Virtual Private Networks, or VPNs, are popular services for (supposedly) increasing your security and privacy on the internet. They are often marketed as all-encompassing security tools, and something that you absolutely need to keep hackers at bay. However, many of the selling points for VPNs are e...
This article is basically summed up: “VPNs don’t completely eliminate your digital footprint, so don’t use them unless you need to accomplish these specific things.”
It seems pretty disingenuous to discourage people from taking steps to protect their privacy in this way. It may not be sponsored, but it’s still bullshit.
There's a whole segment of humanity who refuse to do anything. Perfect is the enemy of good in their mind. Better to do nothing than not be perfect.
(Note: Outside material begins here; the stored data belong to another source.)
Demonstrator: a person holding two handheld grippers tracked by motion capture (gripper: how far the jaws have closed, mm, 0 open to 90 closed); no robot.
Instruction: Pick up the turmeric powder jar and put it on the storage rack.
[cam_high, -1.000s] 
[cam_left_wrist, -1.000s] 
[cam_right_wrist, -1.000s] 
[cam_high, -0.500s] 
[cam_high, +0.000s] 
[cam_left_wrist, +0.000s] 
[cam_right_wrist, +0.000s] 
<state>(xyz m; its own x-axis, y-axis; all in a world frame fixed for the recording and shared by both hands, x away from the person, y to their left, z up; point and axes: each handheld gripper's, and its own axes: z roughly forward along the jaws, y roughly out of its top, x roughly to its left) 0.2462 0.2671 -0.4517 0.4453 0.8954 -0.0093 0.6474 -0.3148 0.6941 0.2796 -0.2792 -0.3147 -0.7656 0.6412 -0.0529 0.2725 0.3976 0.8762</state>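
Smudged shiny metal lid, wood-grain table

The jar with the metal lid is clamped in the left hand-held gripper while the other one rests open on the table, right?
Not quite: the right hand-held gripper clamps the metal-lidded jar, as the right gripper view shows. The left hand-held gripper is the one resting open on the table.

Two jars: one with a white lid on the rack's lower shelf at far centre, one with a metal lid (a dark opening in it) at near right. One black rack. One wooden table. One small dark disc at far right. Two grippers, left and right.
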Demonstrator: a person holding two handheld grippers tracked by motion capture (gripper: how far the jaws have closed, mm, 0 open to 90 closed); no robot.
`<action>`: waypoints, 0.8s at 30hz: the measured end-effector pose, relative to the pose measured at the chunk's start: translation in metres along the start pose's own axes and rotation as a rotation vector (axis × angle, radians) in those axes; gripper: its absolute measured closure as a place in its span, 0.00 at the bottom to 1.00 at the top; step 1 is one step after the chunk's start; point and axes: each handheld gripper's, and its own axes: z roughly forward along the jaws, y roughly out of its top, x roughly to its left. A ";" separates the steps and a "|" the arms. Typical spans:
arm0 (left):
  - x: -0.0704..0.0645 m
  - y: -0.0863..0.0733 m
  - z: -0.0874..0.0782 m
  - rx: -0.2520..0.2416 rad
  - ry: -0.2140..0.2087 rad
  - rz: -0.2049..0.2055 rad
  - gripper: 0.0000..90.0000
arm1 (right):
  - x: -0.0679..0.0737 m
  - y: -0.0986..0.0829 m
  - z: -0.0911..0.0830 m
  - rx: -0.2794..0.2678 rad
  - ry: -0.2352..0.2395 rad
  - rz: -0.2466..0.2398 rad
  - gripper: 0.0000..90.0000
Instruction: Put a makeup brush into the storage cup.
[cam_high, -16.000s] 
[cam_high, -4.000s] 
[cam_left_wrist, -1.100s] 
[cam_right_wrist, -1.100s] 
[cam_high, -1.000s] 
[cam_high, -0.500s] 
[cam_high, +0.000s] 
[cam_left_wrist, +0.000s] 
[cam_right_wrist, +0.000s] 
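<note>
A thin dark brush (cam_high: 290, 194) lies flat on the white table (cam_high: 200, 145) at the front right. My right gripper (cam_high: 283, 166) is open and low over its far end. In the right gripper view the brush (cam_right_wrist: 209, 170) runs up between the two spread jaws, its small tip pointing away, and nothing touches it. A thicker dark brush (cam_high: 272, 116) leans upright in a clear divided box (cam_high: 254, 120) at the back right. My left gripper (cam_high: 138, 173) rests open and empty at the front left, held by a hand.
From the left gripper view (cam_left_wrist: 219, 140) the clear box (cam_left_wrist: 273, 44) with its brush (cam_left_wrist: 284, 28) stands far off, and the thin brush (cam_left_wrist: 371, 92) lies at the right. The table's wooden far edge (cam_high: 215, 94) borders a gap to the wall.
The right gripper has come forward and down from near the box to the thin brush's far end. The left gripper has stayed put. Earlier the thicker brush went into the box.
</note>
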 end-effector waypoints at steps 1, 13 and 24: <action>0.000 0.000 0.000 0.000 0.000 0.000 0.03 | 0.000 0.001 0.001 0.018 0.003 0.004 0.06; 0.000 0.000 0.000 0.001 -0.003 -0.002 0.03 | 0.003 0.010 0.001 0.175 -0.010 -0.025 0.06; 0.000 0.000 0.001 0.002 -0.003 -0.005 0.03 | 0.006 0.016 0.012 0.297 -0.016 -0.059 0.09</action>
You don't need curtains.. most people are polite enough not to watch you, and peeping toms are already illegal. Besides a peeping tom could break into your house at any time, so curtains are pointless.
VPNs don't really protect your privacy though, except in cases where you've already eliminated other means of tracking (e.g. fresh incognito browser tab + VPN). Every website and service I use still has a record of my activity if I'm logged in, advertiser networks have other means of tracking you, etc.
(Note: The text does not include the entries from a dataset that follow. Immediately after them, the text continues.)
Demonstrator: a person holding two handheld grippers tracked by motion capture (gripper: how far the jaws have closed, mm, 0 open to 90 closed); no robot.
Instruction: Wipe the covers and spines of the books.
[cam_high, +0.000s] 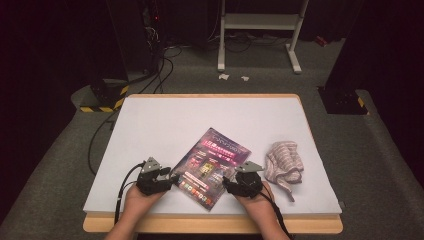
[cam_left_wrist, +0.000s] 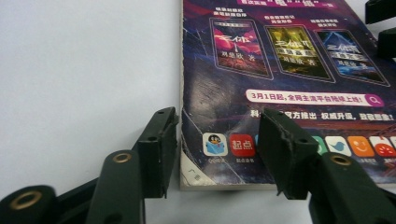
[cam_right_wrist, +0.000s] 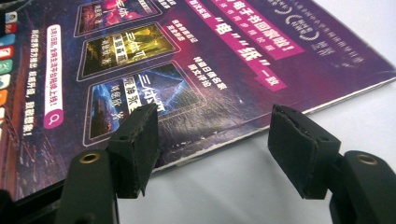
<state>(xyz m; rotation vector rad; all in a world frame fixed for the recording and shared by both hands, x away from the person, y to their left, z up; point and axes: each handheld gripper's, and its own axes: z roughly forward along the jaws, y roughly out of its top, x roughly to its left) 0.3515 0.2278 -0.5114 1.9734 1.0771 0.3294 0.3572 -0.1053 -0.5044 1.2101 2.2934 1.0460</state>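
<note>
A purple magazine (cam_high: 212, 165) with book covers and app icons printed on it lies flat on the white sheet, near the table's front. My left gripper (cam_high: 173, 178) is at its left edge, held in a hand. In the left gripper view the magazine (cam_left_wrist: 280, 70) has its near left corner between the jaws of that gripper (cam_left_wrist: 219, 149), which is open. My right gripper (cam_high: 227, 184) is at the magazine's right edge. In the right gripper view this gripper (cam_right_wrist: 217, 149) is open, one jaw over the cover (cam_right_wrist: 187, 60) and the other over bare sheet.
A crumpled striped cloth (cam_high: 284, 162) lies to the right of the magazine. The white sheet (cam_high: 200, 115) covers a wooden table (cam_high: 210, 224). Beyond the far edge are cables, a black stand and a white frame on the floor.
</note>
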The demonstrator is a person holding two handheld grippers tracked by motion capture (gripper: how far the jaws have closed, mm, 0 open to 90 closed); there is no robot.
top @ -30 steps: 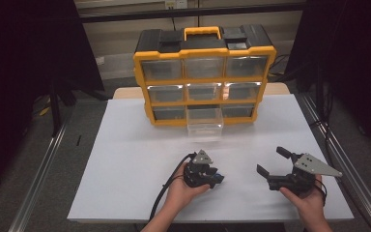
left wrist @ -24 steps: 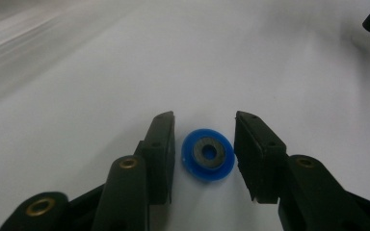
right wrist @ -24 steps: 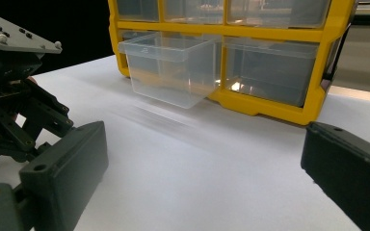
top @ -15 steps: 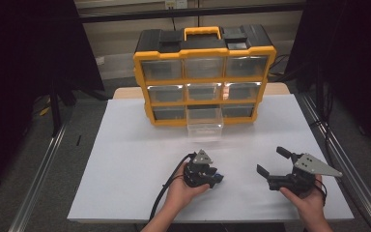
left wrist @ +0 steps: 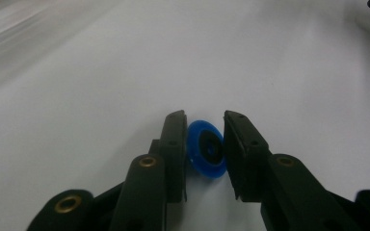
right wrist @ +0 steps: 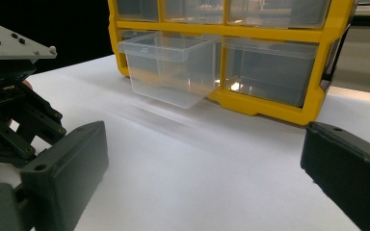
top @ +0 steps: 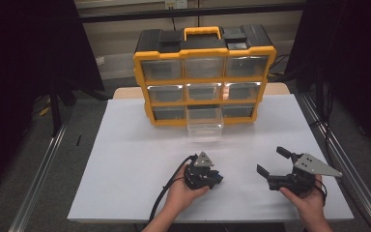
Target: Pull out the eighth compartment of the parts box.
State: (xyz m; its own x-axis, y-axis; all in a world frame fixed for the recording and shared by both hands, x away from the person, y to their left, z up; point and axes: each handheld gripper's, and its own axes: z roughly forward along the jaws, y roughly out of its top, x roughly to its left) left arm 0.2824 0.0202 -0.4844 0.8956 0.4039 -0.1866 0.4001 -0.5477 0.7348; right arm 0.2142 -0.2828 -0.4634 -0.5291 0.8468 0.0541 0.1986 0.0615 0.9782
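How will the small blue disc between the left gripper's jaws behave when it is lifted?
The blue disc looks like thin, hard plastic, so probably stiff and light. Standing on edge between the left gripper's jaws, it may roll if released. Its smooth faces might slip.

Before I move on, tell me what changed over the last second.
Nothing visibly changed. The left gripper stays low over the white table with its fingers closed on the small blue disc, the right gripper stays open and empty beside it, and the clear drawer of the yellow organizer stays pulled out.
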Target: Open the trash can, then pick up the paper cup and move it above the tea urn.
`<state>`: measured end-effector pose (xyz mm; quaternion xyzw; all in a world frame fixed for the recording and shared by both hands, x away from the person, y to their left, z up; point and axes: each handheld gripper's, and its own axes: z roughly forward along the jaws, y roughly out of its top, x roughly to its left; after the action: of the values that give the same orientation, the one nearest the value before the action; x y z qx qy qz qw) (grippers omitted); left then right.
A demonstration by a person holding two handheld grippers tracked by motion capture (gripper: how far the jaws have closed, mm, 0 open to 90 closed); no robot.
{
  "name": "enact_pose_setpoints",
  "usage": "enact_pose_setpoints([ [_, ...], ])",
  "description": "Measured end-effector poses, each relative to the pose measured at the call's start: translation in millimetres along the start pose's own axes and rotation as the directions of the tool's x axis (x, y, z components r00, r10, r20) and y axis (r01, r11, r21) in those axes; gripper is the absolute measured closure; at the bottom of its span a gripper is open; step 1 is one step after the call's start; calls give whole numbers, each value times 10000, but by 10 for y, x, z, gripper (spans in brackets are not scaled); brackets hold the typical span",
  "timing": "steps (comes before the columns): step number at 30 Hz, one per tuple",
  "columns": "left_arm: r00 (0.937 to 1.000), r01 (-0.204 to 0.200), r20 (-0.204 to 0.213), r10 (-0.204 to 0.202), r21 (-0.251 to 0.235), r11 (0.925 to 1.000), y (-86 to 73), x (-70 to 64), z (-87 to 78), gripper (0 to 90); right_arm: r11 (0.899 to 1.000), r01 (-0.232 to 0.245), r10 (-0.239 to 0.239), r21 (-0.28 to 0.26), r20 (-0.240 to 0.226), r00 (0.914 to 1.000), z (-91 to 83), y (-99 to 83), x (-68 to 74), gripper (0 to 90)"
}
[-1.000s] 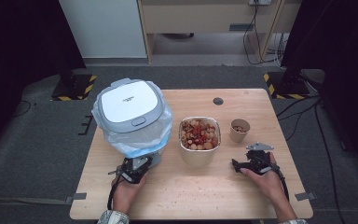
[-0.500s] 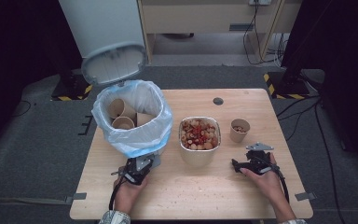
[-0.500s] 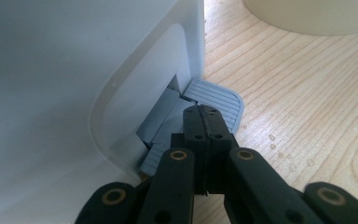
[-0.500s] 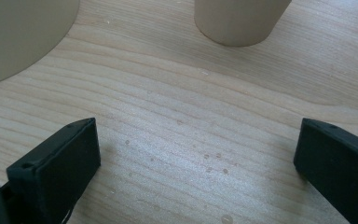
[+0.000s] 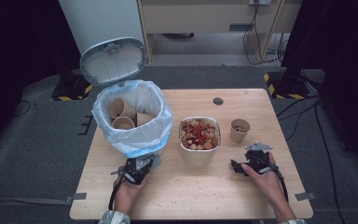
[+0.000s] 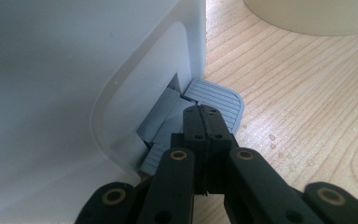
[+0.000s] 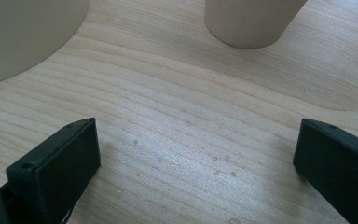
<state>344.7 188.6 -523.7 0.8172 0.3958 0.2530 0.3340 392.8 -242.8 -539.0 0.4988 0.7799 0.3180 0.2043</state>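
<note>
The bin's lid [image 5: 113, 59] has swung fully up since a second ago. We press the pedal [image 6: 214, 100] at the bin [image 5: 133, 119] foot with our left gripper [image 6: 204, 122], jaws closed, so it stays open. Right of the bin, beyond the bowl [image 5: 199, 140] and cup [image 5: 239, 130], our right gripper [image 5: 248, 164] waits, jaws wide.

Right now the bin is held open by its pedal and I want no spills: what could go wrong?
The shut left gripper rests on the grey pedal; if it slips off, the lid may drop. The bowl and small cup stand close before the open right gripper; a careless reach could tip either.
</note>
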Motion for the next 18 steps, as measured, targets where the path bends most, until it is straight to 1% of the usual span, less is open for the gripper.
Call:
enact_pose_setpoints([
  [7, 10000, 5, -14, -5, -6, 10000, 1, -3, 1, 895, 10000, 50, -50, 11, -36, 10000, 0, 2, -7, 11],
  [10, 10000, 3, -17, -3, -1, 10000, 1, -3, 1, 895, 10000, 36, -36, 8, -73, 10000, -15, 11, -10, 59],
  [12, 10000, 10, -4, -10, 21, 10000, 2, 0, 0, 895, 9999, 1, -3, -149, -95, 10000, -36, 20, -16, 48],
  [14, 10000, -15, -31, 16, 8, 10000, 2, -5, 1, 895, 9991, -33, 20, -426, -317, 9995, -67, 37, -18, 48],
  [15, 10000, -7, -30, 7, -5, 10000, 1, -5, 2, 895, 9986, -15, -3, -532, -328, 9995, -79, 43, -18, 49],
  [18, 10000, -7, -26, 7, -1, 10000, 2, -4, 2, 895, 9985, -152, 140, -525, -231, 9996, -98, 59, -25, 71],
])
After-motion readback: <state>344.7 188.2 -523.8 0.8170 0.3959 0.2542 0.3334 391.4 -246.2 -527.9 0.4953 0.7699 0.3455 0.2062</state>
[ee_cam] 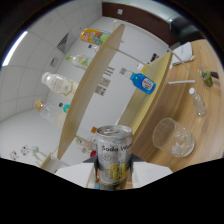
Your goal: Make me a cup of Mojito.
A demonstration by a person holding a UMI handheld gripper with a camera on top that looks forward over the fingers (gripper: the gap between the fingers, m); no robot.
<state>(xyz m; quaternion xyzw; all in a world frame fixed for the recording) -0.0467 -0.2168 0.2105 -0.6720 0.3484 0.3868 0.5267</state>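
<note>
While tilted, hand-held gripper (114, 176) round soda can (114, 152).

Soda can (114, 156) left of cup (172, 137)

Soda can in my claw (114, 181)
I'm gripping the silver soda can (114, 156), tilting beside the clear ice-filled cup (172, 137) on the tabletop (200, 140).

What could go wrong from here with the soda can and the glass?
1. The soda can sits tilted between the gripper jaws and its top looks already open, so soda may spill before it is over the glass.
2. The glass of ice stands off to one side on the wooden table; a poorly aimed pour would wet the table.
</note>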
The issue is buying a VPN and thinking that's the end of it.
It protects your ip address, and your ISP from knowing what you're doing. It also protects you on public wifi from nefarious actors. VPN's aren't meant to protect you from Google advertising while checking your Gmail account...
Are there attack vectors through public Wi-Fi in recent history? Now that most sites and services are HTTPS there’s nothing they can do except do network-level blocks.
Unless they intercept the handshake as a proxy and have access to everything after that.
You’re thinking of a MitM proxy, and generally speaking what you described is not a risk when using public wifi.
There are two ways you can set up a MitM proxy:
Forward all traffic back to the user unencrypted (over HTTP)
Forward all traffic back to the user encrypted (with HTTPS)
The first option will result in prominent warnings in all modern browsers. If the sites in question implemented HSTS and the user has visited them before, the browser will outright refuse to load them.
The second option will result in even more prominent warnings that you have to go out of your way to bypass in all browsers. The only way it wouldn’t would be if one or more of the following is true:
your computer has already been compromised and root certificates were installed, such that the proxy owner could use it to sign the certificates
if a certificate authority was compromised, or
if the site itself was compromised (e.g., if the attacker was able to acquire the SSL cert used for the site or the credentials necessary to generate a new, trusted one).
Hence "won't happen at Starbucks, might if Mossad is after you". Thanks for adding the details. I feel like most people think vpns are magic but also radically overestimate their personal risk.